EXERCISE DETAILS: Pull every line with "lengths" from the data.
*** Block opens ***
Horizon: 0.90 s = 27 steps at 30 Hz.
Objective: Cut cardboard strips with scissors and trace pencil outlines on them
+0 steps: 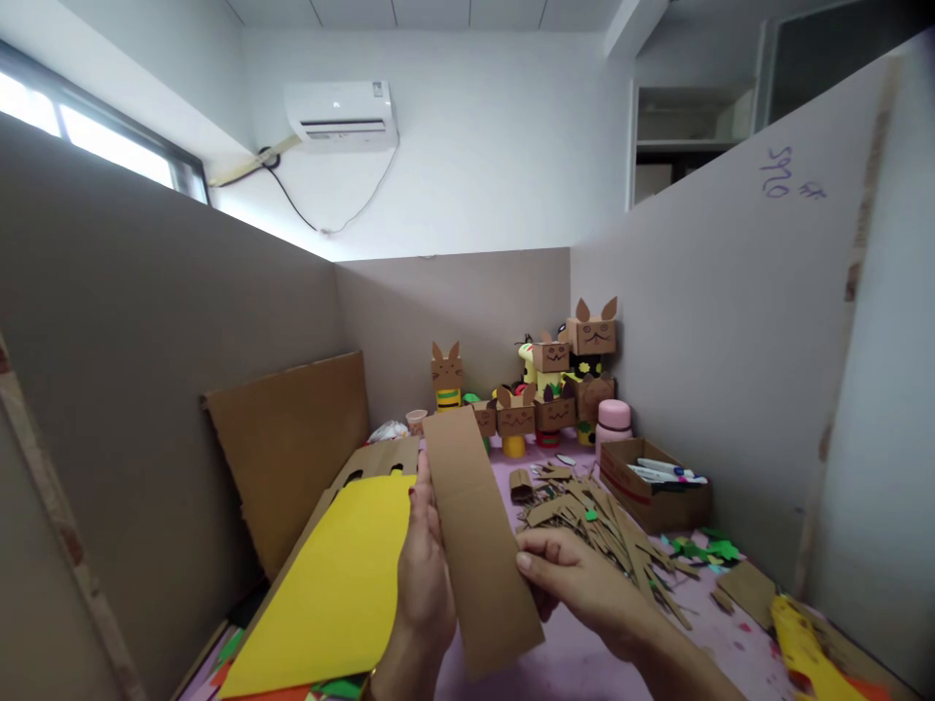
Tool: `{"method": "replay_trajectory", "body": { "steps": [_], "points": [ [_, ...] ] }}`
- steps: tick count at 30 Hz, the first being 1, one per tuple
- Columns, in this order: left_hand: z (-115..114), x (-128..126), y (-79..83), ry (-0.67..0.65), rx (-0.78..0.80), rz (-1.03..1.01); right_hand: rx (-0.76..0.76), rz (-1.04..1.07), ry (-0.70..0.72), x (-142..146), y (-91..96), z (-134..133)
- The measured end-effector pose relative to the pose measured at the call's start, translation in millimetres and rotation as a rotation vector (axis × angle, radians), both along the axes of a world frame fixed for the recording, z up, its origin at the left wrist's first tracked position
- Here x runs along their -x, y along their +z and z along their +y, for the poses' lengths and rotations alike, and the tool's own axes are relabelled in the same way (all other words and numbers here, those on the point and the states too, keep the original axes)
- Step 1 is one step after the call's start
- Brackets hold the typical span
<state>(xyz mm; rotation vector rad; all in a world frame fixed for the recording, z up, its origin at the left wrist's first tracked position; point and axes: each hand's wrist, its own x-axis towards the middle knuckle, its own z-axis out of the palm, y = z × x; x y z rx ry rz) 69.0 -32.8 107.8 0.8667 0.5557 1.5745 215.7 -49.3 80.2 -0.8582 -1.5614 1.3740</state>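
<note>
Holding a long, plain cardboard strip [478, 545] aslant over the near edge of the bench [584, 672], lifted clear of the purple surface. Grasping its left long edge with the left hand [426, 574], fingers pointing up along it, partly hidden behind the cardboard. Pinching its right long edge, below the middle, between thumb and fingers of the right hand [584, 579]. Gripping nothing else with either.

Lying toward the left edge of the bench, beside the left hand: a large yellow sheet [328, 594], with coloured paper showing under its near end. Set just beyond that, a flat cardboard piece [391, 455] with dark cut-outs. Leaning against the left partition [146, 360], a big cardboard panel [299, 448].

Grouped toward the far right corner, cardboard-headed figures [516, 419] with ears and drawn features, some stacked on others. Standing apart to their left, an eared figure [447, 370] on a banded yellow base. Placed near the far left corner, a cup [416, 419] beside a crumpled white bag [389, 431].

Heaped beyond the right hand, cardboard scraps [584, 516] in narrow strips. Ranged along the right edge, from far to near: a pink bottle [614, 421], an open box [643, 501] holding pens [664, 474], green paper scraps [720, 550] and a crumpled yellow piece [800, 633].
</note>
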Motion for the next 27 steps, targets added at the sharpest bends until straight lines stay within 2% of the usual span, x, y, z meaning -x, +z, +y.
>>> {"method": "replay_trajectory", "body": {
  "steps": [12, 17, 22, 27],
  "points": [
    [-4.1, -0.1, 5.5, -0.136, 0.011, -0.135, 0.031, 0.043, 0.013, -1.4, 0.4, -0.8],
    [-4.0, -3.7, 5.1, -0.152, -0.047, -0.147, 0.001, 0.121, -0.073, -4.4, 1.0, 2.3],
    [0.0, -7.4, -0.3, -0.191, -0.042, -0.102, 0.004, 0.195, -0.163, -12.4, 4.0, 6.7],
    [2.4, -8.0, -11.0, -0.195, -0.011, 0.058, -0.033, 0.219, -0.217, -17.9, 6.2, 8.1]
  ]
}}
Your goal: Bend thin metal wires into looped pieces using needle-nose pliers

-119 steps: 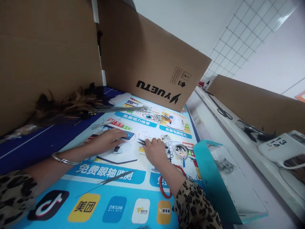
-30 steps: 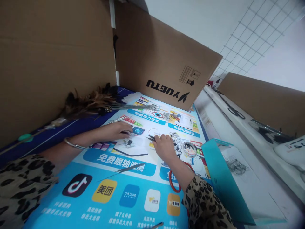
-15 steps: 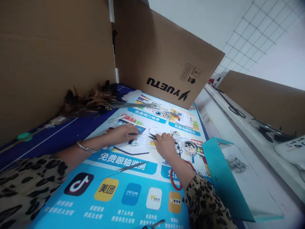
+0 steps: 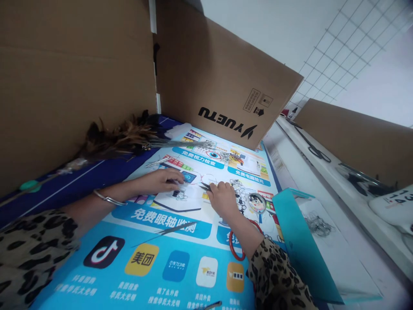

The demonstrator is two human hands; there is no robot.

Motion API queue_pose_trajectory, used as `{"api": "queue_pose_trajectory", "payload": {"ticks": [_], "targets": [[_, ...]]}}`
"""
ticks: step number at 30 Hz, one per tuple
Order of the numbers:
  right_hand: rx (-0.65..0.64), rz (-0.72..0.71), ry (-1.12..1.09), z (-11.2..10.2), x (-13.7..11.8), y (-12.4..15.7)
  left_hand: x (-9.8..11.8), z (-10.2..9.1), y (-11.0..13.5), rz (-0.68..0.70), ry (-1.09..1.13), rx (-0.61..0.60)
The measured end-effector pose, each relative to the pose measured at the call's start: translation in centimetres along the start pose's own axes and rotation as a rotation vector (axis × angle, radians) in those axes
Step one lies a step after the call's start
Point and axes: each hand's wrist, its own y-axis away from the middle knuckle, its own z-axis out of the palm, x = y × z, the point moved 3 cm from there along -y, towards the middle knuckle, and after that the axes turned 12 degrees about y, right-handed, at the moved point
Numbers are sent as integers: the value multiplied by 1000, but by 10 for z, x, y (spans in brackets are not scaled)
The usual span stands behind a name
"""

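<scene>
My left hand (image 4: 159,180) lies fingers-down on a printed blue poster (image 4: 151,258), its fingertips pressed together over a small dark clasp piece (image 4: 179,194). My right hand (image 4: 222,197) is closed round a pair of small black pliers (image 4: 205,187), whose tip points left toward a thin wire ring (image 4: 209,177). A pile of small metal clasps and rings (image 4: 238,193) lies just right of that hand. A round cartoon badge (image 4: 257,202) sits beside the pile. A silver bangle rings my left wrist, a red one my right.
Tall cardboard panels (image 4: 222,82) wall in the back and left. A feather duster (image 4: 119,137) and metal rods lie at the back left. A teal-edged box lid (image 4: 300,241) holding wire hooks stands at right. Scissors (image 4: 312,148) rest on the white ledge beyond.
Since four seconds ago my left hand has slid a little right, toward the pliers and the ring. In the last second both hands have barely shifted; the camera moved slightly.
</scene>
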Motion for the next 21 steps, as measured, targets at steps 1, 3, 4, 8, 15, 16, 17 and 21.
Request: {"api": "queue_pose_trajectory", "payload": {"ticks": [1, 3, 4, 8, 15, 16, 17, 21], "targets": [[-2, -3, 0, 0, 0, 0, 1, -1, 0, 0, 1, -6], [-5, -10, -1, 0, 0, 0, 4, -1, 0, -5, -8, 4], [-6, -14, -3, 0, 0, 0, 5, 0, -1, -7, -16, 15], [4, -19, -17, 1, 1, 0, 9, 5, -3, 9, -48, 30], [8, -24, -20, 2, 1, 0, 4, 13, -5, -10, -93, 52], [8, -24, -20, 2, 1, 0, 4, 13, -5, -17, -82, 56], [10, -23, -20, 2, 1, 0, 4, 12, -5, -30, -62, 64], [26, -18, -18, 3, 1, 0, 8, 9, -5, -108, 21, 119]]}}
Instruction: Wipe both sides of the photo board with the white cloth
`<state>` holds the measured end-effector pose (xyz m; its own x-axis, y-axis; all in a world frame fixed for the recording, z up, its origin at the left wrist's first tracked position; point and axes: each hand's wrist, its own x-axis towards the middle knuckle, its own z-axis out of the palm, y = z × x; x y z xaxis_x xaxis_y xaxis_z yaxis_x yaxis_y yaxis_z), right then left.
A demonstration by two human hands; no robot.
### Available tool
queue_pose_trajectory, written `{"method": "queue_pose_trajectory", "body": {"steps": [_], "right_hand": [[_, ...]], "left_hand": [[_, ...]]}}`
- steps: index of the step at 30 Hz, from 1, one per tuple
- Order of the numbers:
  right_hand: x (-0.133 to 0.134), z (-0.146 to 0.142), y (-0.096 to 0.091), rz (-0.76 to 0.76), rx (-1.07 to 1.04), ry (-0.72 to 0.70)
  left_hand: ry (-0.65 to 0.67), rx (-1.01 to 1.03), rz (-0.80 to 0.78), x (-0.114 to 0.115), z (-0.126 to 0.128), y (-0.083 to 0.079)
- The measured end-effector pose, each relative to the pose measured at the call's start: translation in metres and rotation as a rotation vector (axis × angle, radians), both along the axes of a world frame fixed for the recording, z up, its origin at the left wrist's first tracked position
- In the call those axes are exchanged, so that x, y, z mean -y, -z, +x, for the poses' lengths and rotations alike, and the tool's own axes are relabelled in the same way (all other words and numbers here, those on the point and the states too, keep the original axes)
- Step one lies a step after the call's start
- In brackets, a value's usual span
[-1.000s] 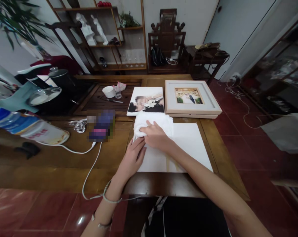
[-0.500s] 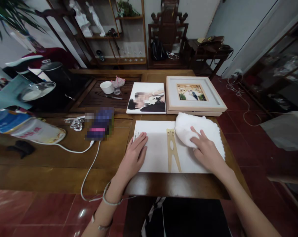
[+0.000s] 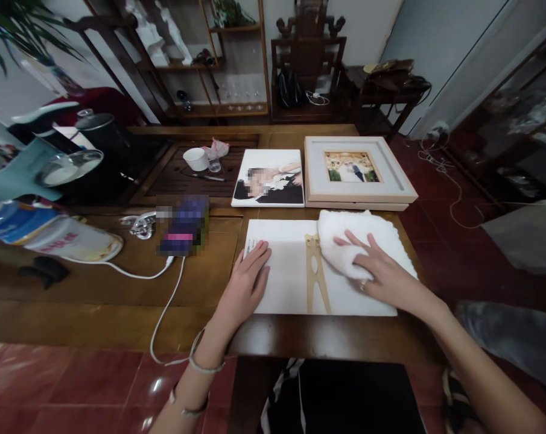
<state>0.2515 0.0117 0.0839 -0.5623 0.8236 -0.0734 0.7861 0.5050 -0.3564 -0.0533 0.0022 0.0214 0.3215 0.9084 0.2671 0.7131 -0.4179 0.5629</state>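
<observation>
A white panel (image 3: 286, 283) lies flat near the table's front edge, with small print at its upper left corner. Fixed to its middle is a pale yellow A-shaped stand (image 3: 314, 271). My left hand (image 3: 248, 283) rests on the panel's left edge, fingers stretched out flat and holding nothing. On the right part of the panel, my right hand (image 3: 376, 265) presses a fluffy white cloth (image 3: 345, 223), its fingers curved into the folds. The cloth hides the panel's upper right corner and hangs past its right edge.
Behind the panel lie a photo panel (image 3: 291, 166) and a stacked wooden photo frame (image 3: 315, 196). To the left are a phone (image 3: 182, 226) on a white cable (image 3: 164, 307), a plastic container (image 3: 78, 240) and a white cup (image 3: 195, 159). A sandalled foot (image 3: 458, 398) shows at lower right.
My right hand has shifted slightly right and down, bunching the cloth differently. My left hand stays put. A grey shape and a sandalled foot have appeared at lower right.
</observation>
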Motion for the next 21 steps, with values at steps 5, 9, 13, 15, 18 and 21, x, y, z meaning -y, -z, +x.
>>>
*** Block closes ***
TASK SOLUTION:
- Here x runs along their -x, y along their +z and z along their +y, for the poses' lengths and rotations alike, and the tool's own axes are relabelled in the same way (all other words and numbers here, those on the point and the states too, keep the original axes)
- In the call those axes are exchanged, so that x, y, z mean -y, -z, +x, for the poses' lengths and rotations alike, and the tool's own axes are relabelled in the same way (all other words and numbers here, those on the point and the states too, keep the original axes)

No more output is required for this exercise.